The convention continues AES Europe’s tradition of high-level technical programs, focusing on immersive audio, artificial intelligence applications, and peer-reviewed research sessions.
Keynote speaker Geoff Martin, Bang & Olufsen Director Specialist for Audio Quality, presents “The Perceptual Irrelevance of Physical Measurements,” challenging conventional audio metrics.
What stands out in the Copenhagen return is the deliberate pivot toward an academically dense format rather than a trade-floor-driven one. Recent European editions demonstrated that removing a traditional exhibition shifts the center of gravity toward papers, signal-chain theory, and psychoacoustics rather than product spectacle. Hosting the convention inside a technical university reinforces that direction: sessions are likely to lean heavily on methodological rigor—listening models, statistical treatment of preference data, and the messy interface between DSP theory and human perception. For engineers used to debating FIR tap length versus phase audibility on forums, this kind of environment tends to reward careful argument over headline specs.

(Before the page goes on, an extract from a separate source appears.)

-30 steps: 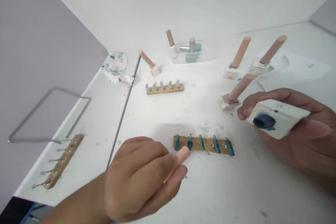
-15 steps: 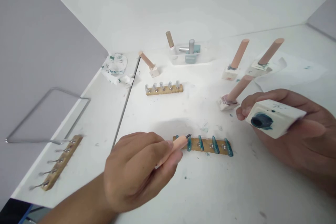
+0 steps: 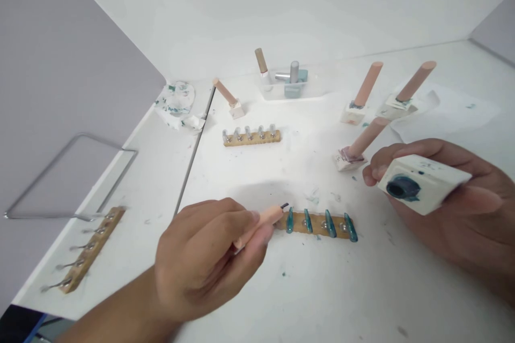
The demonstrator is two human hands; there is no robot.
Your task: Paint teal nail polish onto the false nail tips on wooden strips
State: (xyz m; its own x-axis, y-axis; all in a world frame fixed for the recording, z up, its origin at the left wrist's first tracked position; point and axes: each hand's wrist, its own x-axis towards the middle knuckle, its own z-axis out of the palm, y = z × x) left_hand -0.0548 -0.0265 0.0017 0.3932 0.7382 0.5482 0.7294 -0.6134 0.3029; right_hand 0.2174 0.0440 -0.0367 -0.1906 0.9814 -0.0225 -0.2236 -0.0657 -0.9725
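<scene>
My left hand (image 3: 213,254) pinches the peach cap of a nail polish brush (image 3: 261,225), its dark bristles pointing up and right. The brush tip is beside the left end of a wooden nail stand (image 3: 298,223). On that stand, several false nails (image 3: 329,223) are coated in glossy teal; my hand and the cap cover its left end. In my right hand (image 3: 450,214) is a white square polish bottle (image 3: 430,182), uncapped and tilted, its neck smeared with dark teal polish.
Capped polish bottles (image 3: 354,110) stand at the right on and near a paper sheet (image 3: 446,112). Behind are a clear tray (image 3: 314,91) with bottles and a stand with clear nails (image 3: 251,139). At left lie another stand (image 3: 92,252), stained wipes (image 3: 177,104) and a metal frame (image 3: 44,171).
My left hand has drawn back slightly to the left, taking the brush tip off the second visible teal nail. My right hand holds the bottle in nearly the same place.
</scene>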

The philosophical tension between measurement absolutism and perceptual relevance is also shaping the technical narrative. The forthcoming discussions echo a long-running divide in hi‑fi circles: whether ultra-low distortion figures and ruler-flat responses actually correlate with perceived quality once room interaction, listener adaptation, and content variability enter the picture. Expect examples that stress how precision instruments can mislead when the metric itself is poorly aligned with auditory cognition—a topic increasingly relevant as AI-driven audio tools optimize toward loss functions that may not map cleanly to human preference. This is where data science, psychoacoustics, and classic listening theory are starting to collide.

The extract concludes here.